Tag Archives: Gisela Fackelday

The Bitter Tears of Petra von Kant (Rainer Werner Fassbinder, West Germany, 1972)

 

I hadn’t seen THE BITTER TEARS OF PETRA VON KANT for forty years and I remember finding it stagey and alienating then. This weekend I found it so great I saw it twice, and it will probably take me a long time to think through its complexities.

The beauty of it is immediate. It’s filmed by Michael Ballhaus, in one set, in mainly autumnal colours with a painting of Poussin’s MIDAS AND BACCHUS often dominating the background and symbolically commenting on the characters’ situation, just as the dressmaker’s dummies that are carefully arranged in the background, often through room partitions and book-cases in clearly Sirkian frames-within-frames or the symbolic use of dolls or even the design of that dress Marlene is undertaking on Petra’s behalf.. The mise-en-scène is a marvel of slithering long-takes landing with precision on extraordinary compositions, and often more than one within a shot. The dialogue is constant, as in a play, but with this type of mise-en-scène bears less of the weight of communicating meaning and feeling. It’s a film that makes one re-think or think some more or think in better and more complicated ways about the theatrical in film (which I know some of you have already done so).

 

There are only six characters in the film; Petra von Kant (Marget Cartensen), a celebrated dress designer, once widowed, currently divorcing her second husband; Sidonie (Katrin Schaake), he best friend; her mother (Gisela Fackelday); her daughter (Eva Mattes); her secretary Marlene (the great Irm Herrmann) who we never hear throughout the film but is always in the background; her presence always felt, even when it’s only through us hearing her typing. She sees everything, hears everything, does all the work, is clearly totally besotted with Petra and it is more than suggested that she gets off on Petra treating her abominably; and finally Karin, a married woman, like Marlene of a lower class, with whom Petra will fall madly in love, losing all her bearings and upturning her life.
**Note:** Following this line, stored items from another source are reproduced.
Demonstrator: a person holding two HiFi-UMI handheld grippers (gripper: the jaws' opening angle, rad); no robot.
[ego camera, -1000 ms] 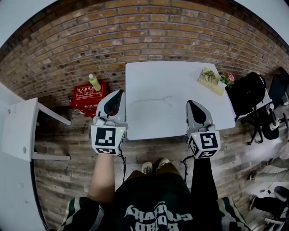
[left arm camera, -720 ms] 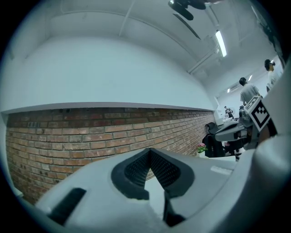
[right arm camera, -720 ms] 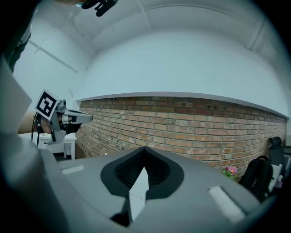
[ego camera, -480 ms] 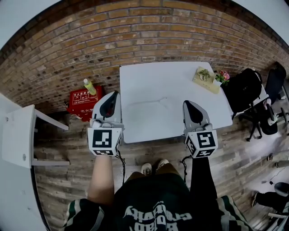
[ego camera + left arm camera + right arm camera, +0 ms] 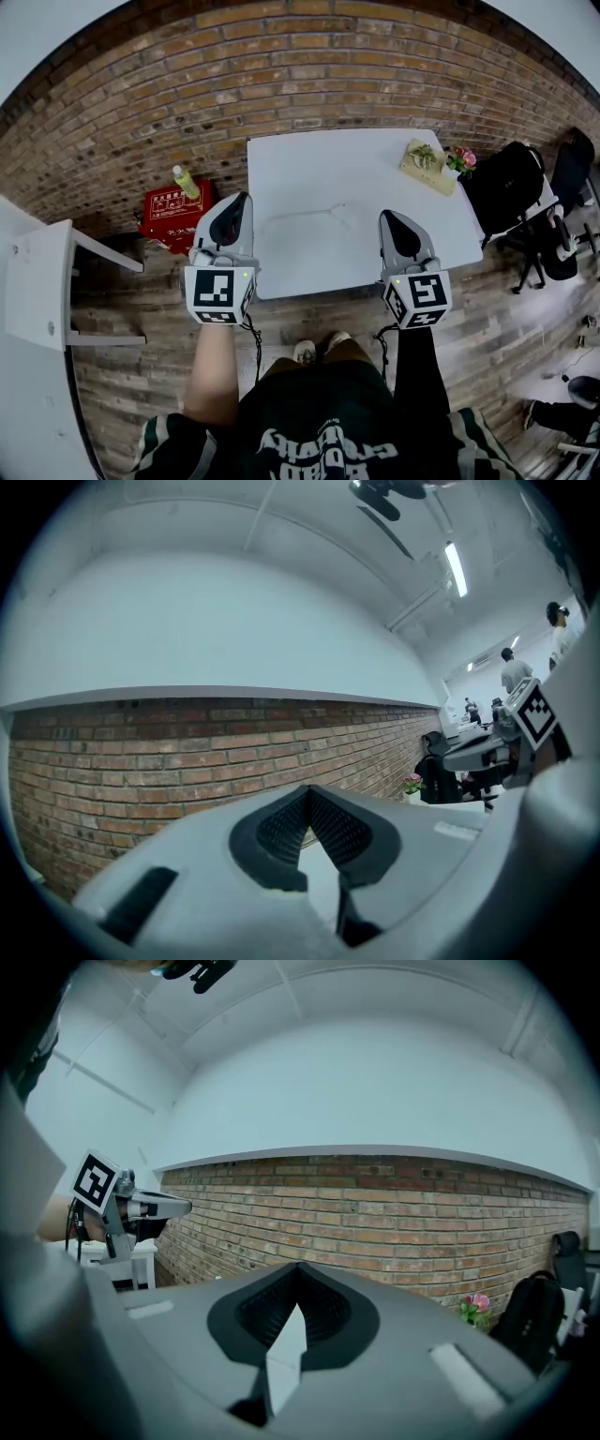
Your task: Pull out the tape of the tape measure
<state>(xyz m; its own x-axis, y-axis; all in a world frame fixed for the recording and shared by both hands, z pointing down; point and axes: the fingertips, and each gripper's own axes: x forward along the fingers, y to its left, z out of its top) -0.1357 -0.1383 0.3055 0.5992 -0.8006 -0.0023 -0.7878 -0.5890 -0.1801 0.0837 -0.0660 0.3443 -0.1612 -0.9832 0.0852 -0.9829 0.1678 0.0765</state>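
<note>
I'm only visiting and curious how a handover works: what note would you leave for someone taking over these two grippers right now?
The left gripper is shut and empty, held level beside the near left edge of the white table.
The right gripper is shut and empty, level over the table's near right part.
The tape measure shows in no view; at the table's far right corner I see a small tray and flowers.
Done: nothing that shows.
Left: find the tape measure, hold its case, pull out the tape.
</note>
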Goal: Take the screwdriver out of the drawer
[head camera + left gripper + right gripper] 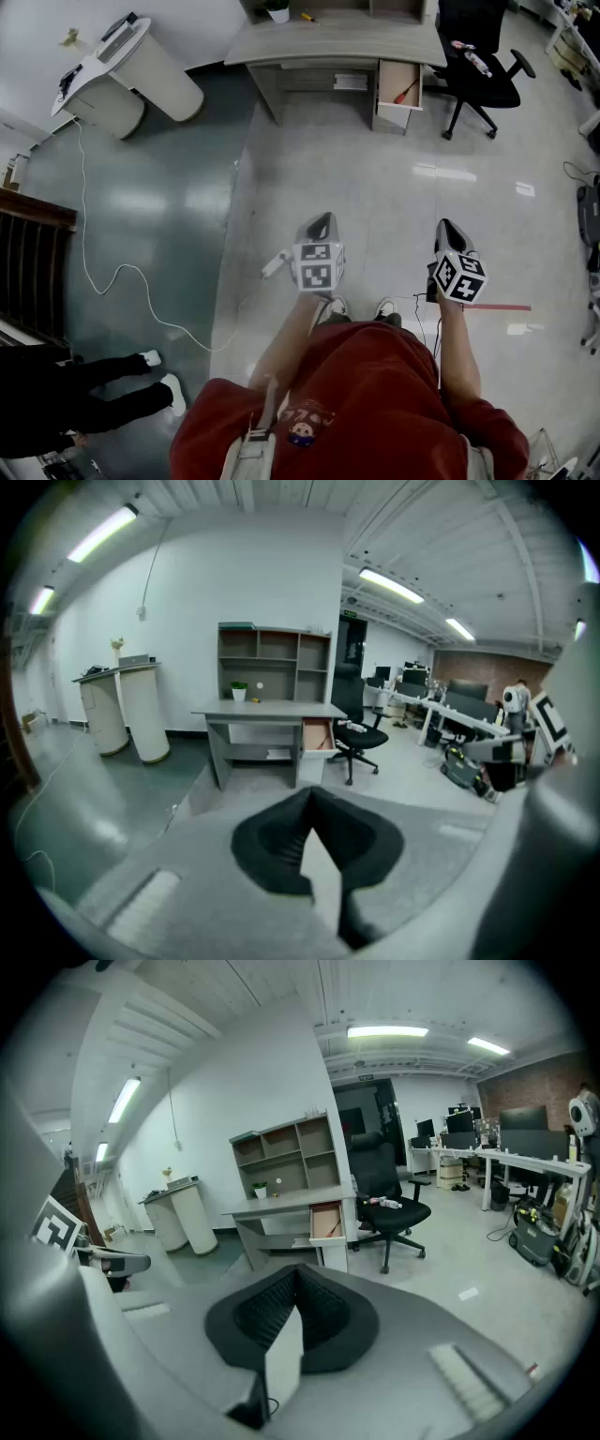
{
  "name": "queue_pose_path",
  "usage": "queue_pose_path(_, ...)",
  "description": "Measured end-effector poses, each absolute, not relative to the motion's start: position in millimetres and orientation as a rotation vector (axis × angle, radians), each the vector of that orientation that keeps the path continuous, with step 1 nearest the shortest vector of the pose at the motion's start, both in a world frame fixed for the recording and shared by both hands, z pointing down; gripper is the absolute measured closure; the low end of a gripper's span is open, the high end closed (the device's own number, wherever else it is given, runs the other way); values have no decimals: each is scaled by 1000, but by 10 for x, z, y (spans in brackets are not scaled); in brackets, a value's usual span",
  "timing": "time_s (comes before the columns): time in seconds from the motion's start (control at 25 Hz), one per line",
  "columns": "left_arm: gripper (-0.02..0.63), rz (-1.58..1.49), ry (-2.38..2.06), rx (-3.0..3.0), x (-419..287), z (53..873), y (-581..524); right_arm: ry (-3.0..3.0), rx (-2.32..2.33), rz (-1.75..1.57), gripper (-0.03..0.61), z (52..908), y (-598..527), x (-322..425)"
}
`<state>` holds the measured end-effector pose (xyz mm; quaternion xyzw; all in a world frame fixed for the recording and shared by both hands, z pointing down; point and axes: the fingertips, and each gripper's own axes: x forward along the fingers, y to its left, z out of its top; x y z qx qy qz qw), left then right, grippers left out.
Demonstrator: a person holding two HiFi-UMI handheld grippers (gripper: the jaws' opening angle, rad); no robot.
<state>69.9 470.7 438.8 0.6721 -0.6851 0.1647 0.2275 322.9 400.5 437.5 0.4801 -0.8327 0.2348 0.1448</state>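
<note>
Head view of a person standing on a pale tiled floor (pixel 394 197), well apart from the grey surface (pixel 319 42) at the far side of the room. The left tongs (pixel 320 221) and the right tongs (pixel 449 227) are held side by side in front of the body, both tilted downward and aimed toward that surface. In the left gripper view the jaws of the left tongs (pixel 309 794) meet at their tips with nothing between them; in the right gripper view the right tongs (pixel 295 1274) are likewise clenched and empty. The drawer (pixel 394 77) under the right end of the surface stands pulled open, and the screwdriver (pixel 405 92) – red-handled – lies slantwise inside it, touched by neither tool. A black office chair (pixel 478 70) stands just beside the drawer, with a bottle (pixel 472 59) lying on its seat. At upper left a white rounded stand (pixel 141 75) – a white cable (pixel 94 262) trails from it across the darker floor. Another person's legs (pixel 122 384) show at lower left.
</note>
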Motion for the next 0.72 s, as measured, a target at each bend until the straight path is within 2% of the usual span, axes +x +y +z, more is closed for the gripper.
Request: queue_pose_path(0.72, 617, 427, -1831, 1874, -162, 4508, 5172, -2351, 1449, 705, 578, 4504, 4459, 2366)
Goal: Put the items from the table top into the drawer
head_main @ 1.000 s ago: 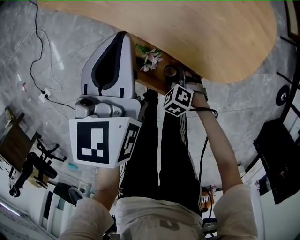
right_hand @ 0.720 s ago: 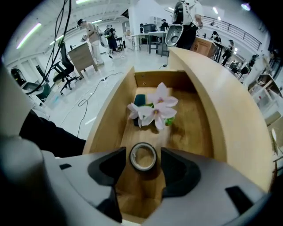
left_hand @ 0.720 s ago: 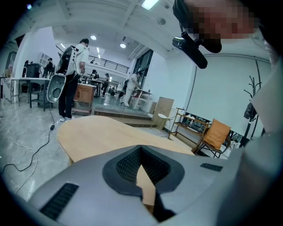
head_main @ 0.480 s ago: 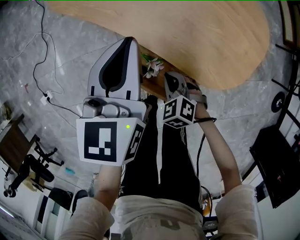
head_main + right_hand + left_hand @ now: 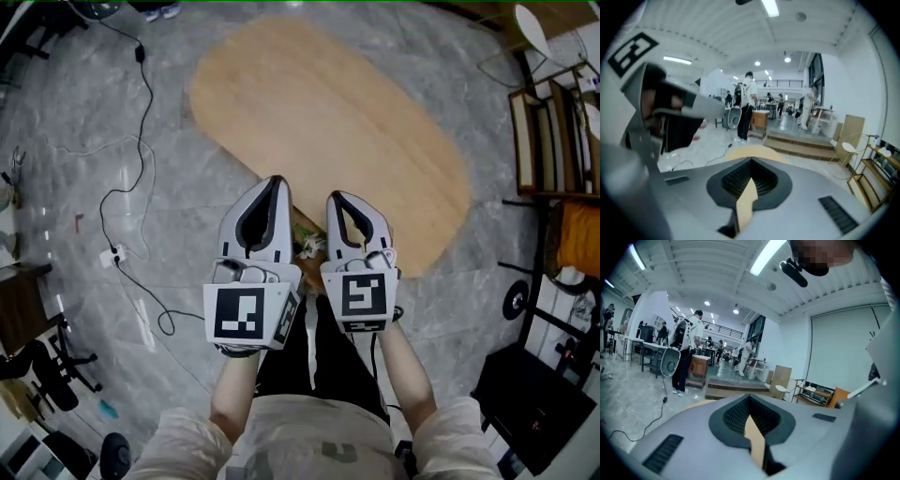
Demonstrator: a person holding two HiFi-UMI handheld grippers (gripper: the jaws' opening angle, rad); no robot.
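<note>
The small bunch of pink-and-white flowers with green leaves (image 5: 307, 246) lies in the brown wooden drawer (image 5: 302, 225) under the near edge of the light oval wooden table top (image 5: 375, 122). It sits behind the jaw tips, low in the gap between the 2 gripper bodies. The grey-and-black left gripper (image 5: 275, 181) (image 5: 749, 398) has its jaws together, tips meeting, with nothing between them. The matching right gripper (image 5: 336, 197) (image 5: 751, 161) is just beside it, jaws likewise closed on nothing. Both point out over the table's near edge. Left of the left jaws, a black cable (image 5: 141, 225) and a white power strip (image 5: 112, 255) lie on the grey marble floor (image 5: 75, 169).
</note>
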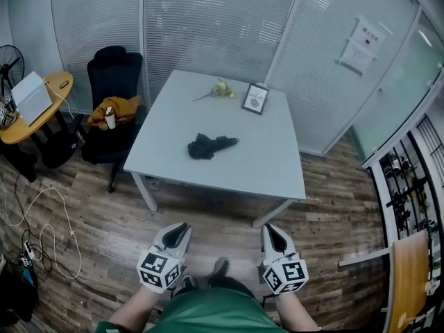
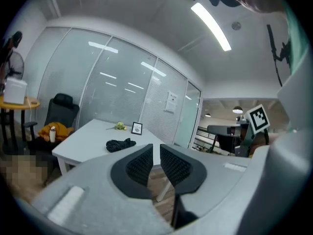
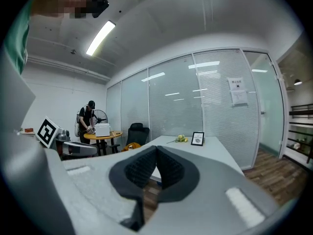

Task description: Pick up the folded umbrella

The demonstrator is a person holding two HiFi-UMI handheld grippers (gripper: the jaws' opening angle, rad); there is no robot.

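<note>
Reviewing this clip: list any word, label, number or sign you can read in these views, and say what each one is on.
Nothing here can be read.
Paper notice on the glass wall: printed lines, too blurred.
Framed card on the table: print too small.
Left gripper and right gripper: square markers on their cubes, no words.

1. Your umbrella [image 1: 210, 146] looks like black cloth, matt and crumpled
2. The table [image 1: 222, 109] in front of you has a smooth, pale, matt top
3. The floor [image 1: 326, 207] under you is wood planking with a visible grain
4. Your left gripper [image 1: 182, 227] and right gripper [image 1: 272, 229] look like matt grey plastic, with black, finely ribbed pads [image 2: 139, 165]
</note>
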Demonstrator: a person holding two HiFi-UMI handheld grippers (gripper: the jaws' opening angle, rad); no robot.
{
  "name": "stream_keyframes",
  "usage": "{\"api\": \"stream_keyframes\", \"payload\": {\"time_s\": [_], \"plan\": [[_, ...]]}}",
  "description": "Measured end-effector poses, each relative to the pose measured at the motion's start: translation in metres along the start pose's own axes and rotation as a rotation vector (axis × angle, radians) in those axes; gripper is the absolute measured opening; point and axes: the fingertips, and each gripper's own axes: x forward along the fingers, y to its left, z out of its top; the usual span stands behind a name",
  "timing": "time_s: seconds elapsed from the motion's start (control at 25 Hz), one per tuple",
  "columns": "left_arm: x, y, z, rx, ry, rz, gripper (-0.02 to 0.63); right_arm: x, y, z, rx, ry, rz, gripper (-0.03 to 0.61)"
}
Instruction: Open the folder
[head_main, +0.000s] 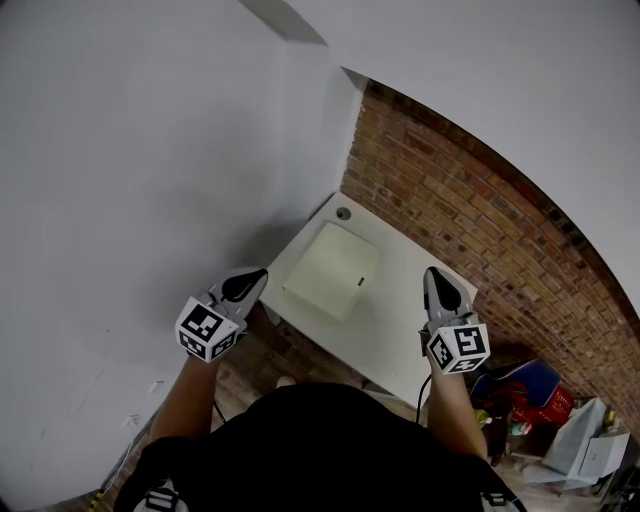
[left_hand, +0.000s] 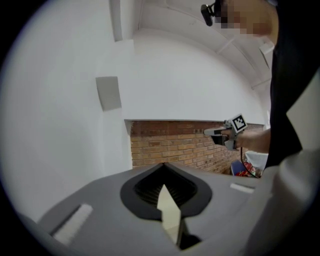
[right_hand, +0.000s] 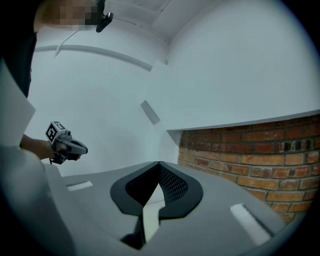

The film’s five acts go with five different wigs as Petra tries on different identities, philosophises about gender and power and exploitation in different ways until love floors her. Fassbinder’s view of relationships is that it’s all power games with different partners having different degrees of power, in which gender, money and class figure,  but is mainly on how much they’re in love; and that love itself is something that leads to a total loss of control and complete vulnerability. It’s a hyper-romantic view of love and a super-cynical view of relationships. It did make me wonder how lesbians – who flocked to this film in the 70s; there was a real dearth of representation – responded to this film then. And perhaps some of you remember and will tell me.

Aside from the theatrical, the film, like with MERCHANTS OF THE FOUR SEASONS makes me think about the representation of period, but for almost different reasons. The film is clearly set in contemporary times (all the references to air travel) but it looks as if it was set in the late twenties or thirties, perhaps because of the costumes and hairdos, and because they bear so much more weight of signification since the action all takes place indoors. It again seems to be set in a no-time that bears the weight of history (the costumes, the painting), in this case with a particular accent on the patriarchal (the use of dolls, the constant dressing) and the relationships women have had to enact within that order. A truly great film. Now that I’ve seen it twice, I want to see it again.